The call for a “national truce” made on Tuesday by the President of Peru, Dina Boluarte, had no effect and, on the contrary, preceded new clashes, more militarization and the departure of another minister, Sandra Belaunde, who resigned this Wednesday to Production.
“The demand of the leaders is that the president resign and the president does not want to resign,” political scientist Roger Santa Cruz told Télam.in reference to why there is no future for the “truce” that, without specifications, the president raised at a press conference.
Santa Cruz highlighted that Boluarte did not attempt any mea culpa. On the contrary, he insisted that the protests are financed by illegal mining and drug trafficking and that some dead have been killed with Bolivian weapons, a version of which no evidence has been given so far.

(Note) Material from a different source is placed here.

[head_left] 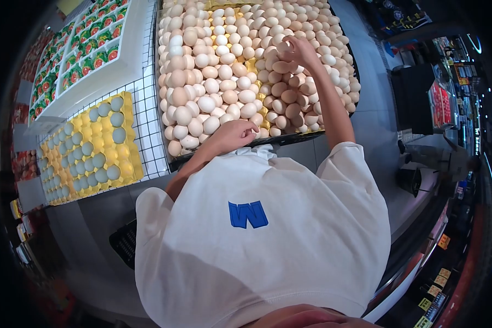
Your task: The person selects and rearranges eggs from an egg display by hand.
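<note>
Packaged goods (95,41), far left: red and green items in rows, in white boxes.

Yellow egg trays (127,156), below the boxes: pale blue-green eggs (118,135) in part of the hollows, others bare.

Desk (150,109): white tiles with dark grid lines, beneath the trays.

Black basket (124,243): slotted, low, partly hidden by the shirt.

Left hand (234,135): at the near edge of the egg heap, fingers curled inward. Grip: cannot tell whether it is clamped on anything.

Brown eggs (210,87), large heap: beige to brown, loosely piled in a dark-edged bin (296,139) in front of the person; yellow packing trays (251,66) show between them.

White plastic bag (259,152): crumpled, just below the left hand, against the bin's near edge.

White shirt (268,262), worn by the person: blue letter patch (248,215) on the chest.

Right hand (302,53): arm extended over the right part of the heap; thumb and fingers curved around an egg. Grip: partly closed, firmness cannot be told.

Grey floor (374,104): right of the bin.

Red goods (440,104): on a dark stand.

Yellow price tags (440,280), lower right.
</note>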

As soon as the president finished her approach, in several cities the mobilizations were reactivated that began on December 7 and that, in the case of Lima, the most reticent city to join, have already completed a week without rest.

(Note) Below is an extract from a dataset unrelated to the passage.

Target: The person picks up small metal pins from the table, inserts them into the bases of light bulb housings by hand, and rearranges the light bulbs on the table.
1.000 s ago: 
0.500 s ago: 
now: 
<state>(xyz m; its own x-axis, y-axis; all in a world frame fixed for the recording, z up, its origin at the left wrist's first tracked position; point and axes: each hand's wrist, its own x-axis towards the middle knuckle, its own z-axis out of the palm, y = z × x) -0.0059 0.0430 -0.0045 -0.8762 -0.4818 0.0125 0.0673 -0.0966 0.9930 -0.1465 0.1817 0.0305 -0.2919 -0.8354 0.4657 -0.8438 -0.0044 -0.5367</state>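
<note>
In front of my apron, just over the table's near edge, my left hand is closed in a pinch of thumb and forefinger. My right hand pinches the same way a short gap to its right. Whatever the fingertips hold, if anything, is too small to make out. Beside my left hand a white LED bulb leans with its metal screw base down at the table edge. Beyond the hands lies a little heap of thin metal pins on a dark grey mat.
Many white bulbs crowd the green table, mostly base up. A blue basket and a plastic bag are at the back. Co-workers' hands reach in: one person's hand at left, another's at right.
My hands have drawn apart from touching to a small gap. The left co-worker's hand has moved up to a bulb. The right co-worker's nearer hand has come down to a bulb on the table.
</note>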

It all began with the dismissal by Congress of President Pedro Castillo, who previously tried to dissolve Parliament and decree a State of exception without popular or military support, which aborted with a reaction that put Vice President Boluarte at the forefront, coming from the left as his predecessor.
Boluarte announced that he intended to stay until 2026, ignoring the clamor for immediate general elections for the Executive and Legislative, and aligned himself with the right. What generated a rapid distancing with his bases.
When he corrected and spoke of early elections, there were already deaths and the divorce became practically irreversible.
“According to official figures, the Ecuadorian social outbreak of 2019 caused six deaths; that of Chile, that same year, 34; that of Colombia in 2021 produced 29 deaths. Peru, in six weeks of the government, counts 55 deaths without assuming political responsibility ”, says a text signed by several of the most renowned Peruvian social scientists.
“We are very aware that there are violent and anti-democratic groups interested in escalating the confrontation and thus undermining democracy. Groups that have committed barbaric acts (…). However, the State is under the obligation to distinguish criminal acts from legitimate protest,” the document adds.
“If the president is only able to offer the country confrontation and violence, she should resign”says the text, signed by experts of various tendencies.
According to the Lima daily La República, Boluarte has been on the verge of resigning twice, but has been prevented from doing so by his prime minister, Alberto Otárola, perceived as the strong man of the regime.
According to those unconfirmed versions, Otálora has told the head of state that if she resigns, both will have to face the courts for excessive violence. In exchange, he has offered support from the Justice, the Prosecutor’s Office, the political right and the media and economic powers.
For now, the Prosecutor’s Office is advancing in preliminary investigations against Boluarte and his chief of staff, while a group of lawyers denounced them before the International Criminal Court for “crimes against humanity.”
The violent entry into Lima by the Police of the San Marcos State Universitythe largest in the country and the oldest in America, also generated great discomfort: 193 alleged “extremists” were arrested, without the procedures that are applied even in a state of emergency and with denounced excess of force.
In the end, 191 were released unconditionally in a few hours because there was no evidence against them, one was summoned to clarify cases and only one was detained for an old complaint unrelated to the issue.
The Inter-American Commission on Human Rights, the Office of the United Nations High Commissioner for Human Rights, the European Union and several neighboring states have expressed concern about what is happening.
Boluarte, a 60-year-old lawyer who, like Castillo, comes from a poor, Quechua-speaking Andean family, insists that Congress advance soon on the exact date for the elections, initially set for April 2024, although the opposition wants them to be in 2023. .
The president struggles to survive in power. If she resigns, her place would be taken by the head of Congress, José Williams.but this one has more antibodies, so the way out proposed by experts is for Parliament to look for a more “digestible” figure to prosecute the electoral process.